1\. Wearing what looks like not-outrageous closes. 2\. There is no obvious
cleavage. 3\. There is no willing-come-hither smile at the PoV 4\. Indeed,
they are ignoring the PoV.

Look, that whole Male-Gaze thing is not about erasing all aspects of feminine
form in art. That'd actually be a worse outcome if our goal is better and
fairer representation. It's about pointing out that Cindy from FFXV is a
pretty manipulative and somewhat denigrating trope in fantasy art.

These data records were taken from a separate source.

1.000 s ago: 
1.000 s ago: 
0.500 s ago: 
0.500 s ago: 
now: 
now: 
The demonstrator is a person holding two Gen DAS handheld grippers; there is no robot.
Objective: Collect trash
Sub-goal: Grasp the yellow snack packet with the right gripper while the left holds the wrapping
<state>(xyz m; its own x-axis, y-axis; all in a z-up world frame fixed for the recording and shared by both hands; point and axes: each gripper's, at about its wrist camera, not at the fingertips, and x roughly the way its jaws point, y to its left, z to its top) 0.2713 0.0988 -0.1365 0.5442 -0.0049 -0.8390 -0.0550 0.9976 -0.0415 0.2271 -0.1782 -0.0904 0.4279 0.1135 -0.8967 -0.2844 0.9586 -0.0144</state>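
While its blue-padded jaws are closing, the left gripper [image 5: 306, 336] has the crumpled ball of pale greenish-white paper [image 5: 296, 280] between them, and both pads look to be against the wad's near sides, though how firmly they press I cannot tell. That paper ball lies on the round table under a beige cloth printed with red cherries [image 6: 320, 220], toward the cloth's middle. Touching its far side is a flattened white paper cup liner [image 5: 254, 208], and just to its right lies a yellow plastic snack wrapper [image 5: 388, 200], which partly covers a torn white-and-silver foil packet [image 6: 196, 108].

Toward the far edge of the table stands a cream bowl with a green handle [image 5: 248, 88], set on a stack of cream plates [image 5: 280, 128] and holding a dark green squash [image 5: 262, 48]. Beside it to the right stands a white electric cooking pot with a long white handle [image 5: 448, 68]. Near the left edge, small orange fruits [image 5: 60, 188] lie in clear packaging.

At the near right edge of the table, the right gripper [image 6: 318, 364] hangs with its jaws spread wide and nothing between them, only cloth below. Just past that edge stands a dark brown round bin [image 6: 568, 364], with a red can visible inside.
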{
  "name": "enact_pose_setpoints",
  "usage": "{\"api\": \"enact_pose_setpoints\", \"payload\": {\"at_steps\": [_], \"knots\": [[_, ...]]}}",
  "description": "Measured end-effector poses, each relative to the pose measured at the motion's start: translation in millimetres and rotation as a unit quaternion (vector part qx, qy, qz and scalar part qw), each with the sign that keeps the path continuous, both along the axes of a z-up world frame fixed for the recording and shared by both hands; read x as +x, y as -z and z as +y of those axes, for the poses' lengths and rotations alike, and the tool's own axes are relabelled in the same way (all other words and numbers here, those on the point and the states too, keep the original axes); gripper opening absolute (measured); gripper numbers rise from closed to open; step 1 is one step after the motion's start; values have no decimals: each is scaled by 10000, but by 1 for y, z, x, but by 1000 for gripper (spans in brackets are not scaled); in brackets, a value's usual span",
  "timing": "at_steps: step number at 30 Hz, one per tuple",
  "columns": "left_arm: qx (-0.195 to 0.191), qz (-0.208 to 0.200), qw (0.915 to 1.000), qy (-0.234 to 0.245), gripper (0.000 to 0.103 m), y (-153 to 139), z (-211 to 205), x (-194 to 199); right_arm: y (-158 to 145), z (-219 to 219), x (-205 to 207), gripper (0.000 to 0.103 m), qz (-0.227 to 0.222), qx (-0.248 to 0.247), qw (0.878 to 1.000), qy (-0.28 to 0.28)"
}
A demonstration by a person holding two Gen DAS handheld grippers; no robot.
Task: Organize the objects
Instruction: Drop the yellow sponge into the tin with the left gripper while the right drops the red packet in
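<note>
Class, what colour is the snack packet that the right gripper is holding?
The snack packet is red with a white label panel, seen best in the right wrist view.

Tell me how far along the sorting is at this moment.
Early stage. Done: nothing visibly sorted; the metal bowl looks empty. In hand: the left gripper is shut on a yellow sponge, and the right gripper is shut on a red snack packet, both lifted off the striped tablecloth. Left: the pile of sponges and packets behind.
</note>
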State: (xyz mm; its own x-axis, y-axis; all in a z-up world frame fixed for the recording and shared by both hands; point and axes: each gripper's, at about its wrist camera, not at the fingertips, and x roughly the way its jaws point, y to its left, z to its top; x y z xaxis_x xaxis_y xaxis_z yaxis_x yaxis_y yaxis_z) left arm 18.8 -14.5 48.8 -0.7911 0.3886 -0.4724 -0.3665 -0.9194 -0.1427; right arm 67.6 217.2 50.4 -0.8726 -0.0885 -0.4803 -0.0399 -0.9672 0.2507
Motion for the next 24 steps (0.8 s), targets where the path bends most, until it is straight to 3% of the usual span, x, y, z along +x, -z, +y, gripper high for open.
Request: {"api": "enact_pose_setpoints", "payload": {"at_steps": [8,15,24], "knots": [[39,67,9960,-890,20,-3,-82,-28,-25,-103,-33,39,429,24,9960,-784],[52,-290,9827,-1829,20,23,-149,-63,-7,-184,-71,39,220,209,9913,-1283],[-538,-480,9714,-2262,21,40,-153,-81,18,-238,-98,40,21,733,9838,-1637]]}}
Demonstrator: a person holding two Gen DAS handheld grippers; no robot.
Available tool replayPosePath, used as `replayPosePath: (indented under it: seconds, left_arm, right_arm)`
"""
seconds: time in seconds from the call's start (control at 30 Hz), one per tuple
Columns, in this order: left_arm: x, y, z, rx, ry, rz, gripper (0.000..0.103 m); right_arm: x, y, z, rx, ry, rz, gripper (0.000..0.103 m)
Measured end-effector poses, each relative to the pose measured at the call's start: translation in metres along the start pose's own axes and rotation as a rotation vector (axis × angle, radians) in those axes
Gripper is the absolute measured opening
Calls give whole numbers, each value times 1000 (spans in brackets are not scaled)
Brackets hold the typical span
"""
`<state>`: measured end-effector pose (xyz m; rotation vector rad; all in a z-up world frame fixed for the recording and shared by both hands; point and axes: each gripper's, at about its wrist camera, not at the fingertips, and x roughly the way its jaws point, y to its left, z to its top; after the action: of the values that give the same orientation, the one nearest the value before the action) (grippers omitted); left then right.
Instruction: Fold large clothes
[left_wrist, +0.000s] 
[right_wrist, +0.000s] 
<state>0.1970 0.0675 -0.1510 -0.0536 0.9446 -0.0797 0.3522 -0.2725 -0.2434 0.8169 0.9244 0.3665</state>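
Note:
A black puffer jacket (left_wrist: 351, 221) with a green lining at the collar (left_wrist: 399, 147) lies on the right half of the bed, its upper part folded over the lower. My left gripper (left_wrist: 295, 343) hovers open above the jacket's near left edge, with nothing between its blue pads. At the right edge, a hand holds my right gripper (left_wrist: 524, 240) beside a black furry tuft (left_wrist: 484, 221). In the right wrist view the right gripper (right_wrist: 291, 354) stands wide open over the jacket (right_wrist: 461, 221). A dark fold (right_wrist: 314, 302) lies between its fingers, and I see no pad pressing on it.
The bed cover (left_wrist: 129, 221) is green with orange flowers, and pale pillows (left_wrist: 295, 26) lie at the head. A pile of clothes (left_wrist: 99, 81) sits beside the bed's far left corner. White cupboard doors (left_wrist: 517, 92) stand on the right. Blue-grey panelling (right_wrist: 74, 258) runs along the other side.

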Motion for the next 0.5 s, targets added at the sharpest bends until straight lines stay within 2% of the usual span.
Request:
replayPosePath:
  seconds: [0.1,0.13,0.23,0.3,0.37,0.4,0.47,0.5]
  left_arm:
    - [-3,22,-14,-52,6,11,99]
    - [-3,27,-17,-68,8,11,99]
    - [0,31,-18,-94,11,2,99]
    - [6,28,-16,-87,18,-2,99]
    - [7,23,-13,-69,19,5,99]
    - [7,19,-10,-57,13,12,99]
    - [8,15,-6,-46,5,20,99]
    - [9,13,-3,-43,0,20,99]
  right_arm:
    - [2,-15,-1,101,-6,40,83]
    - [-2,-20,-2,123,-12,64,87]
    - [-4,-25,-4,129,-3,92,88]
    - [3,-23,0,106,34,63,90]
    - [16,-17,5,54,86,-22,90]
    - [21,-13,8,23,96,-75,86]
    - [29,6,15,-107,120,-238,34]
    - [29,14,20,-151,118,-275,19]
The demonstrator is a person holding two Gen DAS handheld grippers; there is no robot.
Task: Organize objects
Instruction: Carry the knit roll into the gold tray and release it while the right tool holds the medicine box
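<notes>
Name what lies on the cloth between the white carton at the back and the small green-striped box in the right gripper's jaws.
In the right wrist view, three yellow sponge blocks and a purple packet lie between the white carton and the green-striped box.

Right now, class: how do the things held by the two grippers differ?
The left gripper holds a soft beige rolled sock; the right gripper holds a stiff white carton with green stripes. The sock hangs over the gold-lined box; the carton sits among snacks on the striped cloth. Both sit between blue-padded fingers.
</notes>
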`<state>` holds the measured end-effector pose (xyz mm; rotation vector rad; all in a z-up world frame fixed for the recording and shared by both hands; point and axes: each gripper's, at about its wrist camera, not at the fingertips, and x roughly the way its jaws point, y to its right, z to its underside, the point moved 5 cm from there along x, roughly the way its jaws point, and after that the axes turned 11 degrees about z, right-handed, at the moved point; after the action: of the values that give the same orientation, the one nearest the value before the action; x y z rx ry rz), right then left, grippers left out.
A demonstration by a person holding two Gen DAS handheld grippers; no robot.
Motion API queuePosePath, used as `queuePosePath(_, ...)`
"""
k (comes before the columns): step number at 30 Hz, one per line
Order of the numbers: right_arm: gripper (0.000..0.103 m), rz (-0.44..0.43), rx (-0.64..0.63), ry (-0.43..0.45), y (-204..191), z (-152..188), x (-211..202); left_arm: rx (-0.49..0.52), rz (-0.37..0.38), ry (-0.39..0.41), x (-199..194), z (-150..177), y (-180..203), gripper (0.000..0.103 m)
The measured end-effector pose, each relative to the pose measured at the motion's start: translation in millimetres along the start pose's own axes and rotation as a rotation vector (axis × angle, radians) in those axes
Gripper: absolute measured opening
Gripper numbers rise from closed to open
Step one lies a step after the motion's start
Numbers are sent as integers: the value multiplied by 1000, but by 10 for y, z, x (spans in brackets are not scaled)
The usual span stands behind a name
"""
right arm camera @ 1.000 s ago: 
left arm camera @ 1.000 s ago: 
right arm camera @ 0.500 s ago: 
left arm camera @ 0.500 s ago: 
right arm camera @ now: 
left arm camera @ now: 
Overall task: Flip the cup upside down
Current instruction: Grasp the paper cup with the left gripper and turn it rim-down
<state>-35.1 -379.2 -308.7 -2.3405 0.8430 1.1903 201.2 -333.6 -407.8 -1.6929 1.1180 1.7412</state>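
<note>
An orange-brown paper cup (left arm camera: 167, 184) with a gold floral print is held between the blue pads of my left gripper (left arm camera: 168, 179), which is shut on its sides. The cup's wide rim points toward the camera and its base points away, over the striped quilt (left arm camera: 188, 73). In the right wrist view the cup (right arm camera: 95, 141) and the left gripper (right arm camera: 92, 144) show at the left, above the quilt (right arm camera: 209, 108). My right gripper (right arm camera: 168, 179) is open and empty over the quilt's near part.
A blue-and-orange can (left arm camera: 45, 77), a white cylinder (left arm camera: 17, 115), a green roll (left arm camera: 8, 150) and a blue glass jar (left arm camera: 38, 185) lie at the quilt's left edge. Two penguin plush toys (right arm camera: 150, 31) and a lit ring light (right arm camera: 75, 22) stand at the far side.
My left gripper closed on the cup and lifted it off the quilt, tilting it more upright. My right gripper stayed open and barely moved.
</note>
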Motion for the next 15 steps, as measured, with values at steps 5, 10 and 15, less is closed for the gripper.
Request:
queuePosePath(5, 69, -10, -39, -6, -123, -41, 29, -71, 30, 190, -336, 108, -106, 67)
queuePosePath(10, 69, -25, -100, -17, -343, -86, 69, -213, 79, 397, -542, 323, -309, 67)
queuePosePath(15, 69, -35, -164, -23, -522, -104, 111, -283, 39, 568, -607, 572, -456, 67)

Think about how many _male_ body types have become acceptable in fantasy art
over time. Old men, fat men, emaciated men, short men, slouchy men, skinny
men. We're getting progressively more comfortable with men of color in fantasy
art as well (although still a long way to go here in many ways). Healthy or
sick, brown or pale, native or imperialist, writers find a way to make
identifiable and enjoyable protagonists out of a lot of male archetypes, and
for what it's worth most of that is great.

But when it comes to women, we see WAY fewer allowable templates and they tend
to skew towards what the male consensus finds desirable. When we really sit
down and see what's fair game for these genders, obviously that's not terribly
fair.

That's the principle complaint people are trying to redress. By locking every
female archetype to what a 25-year old man fantasizes about, we create fewer
opportunities for a real and textured world and create a sensation of
isolation, distance and difference among those ignored groups.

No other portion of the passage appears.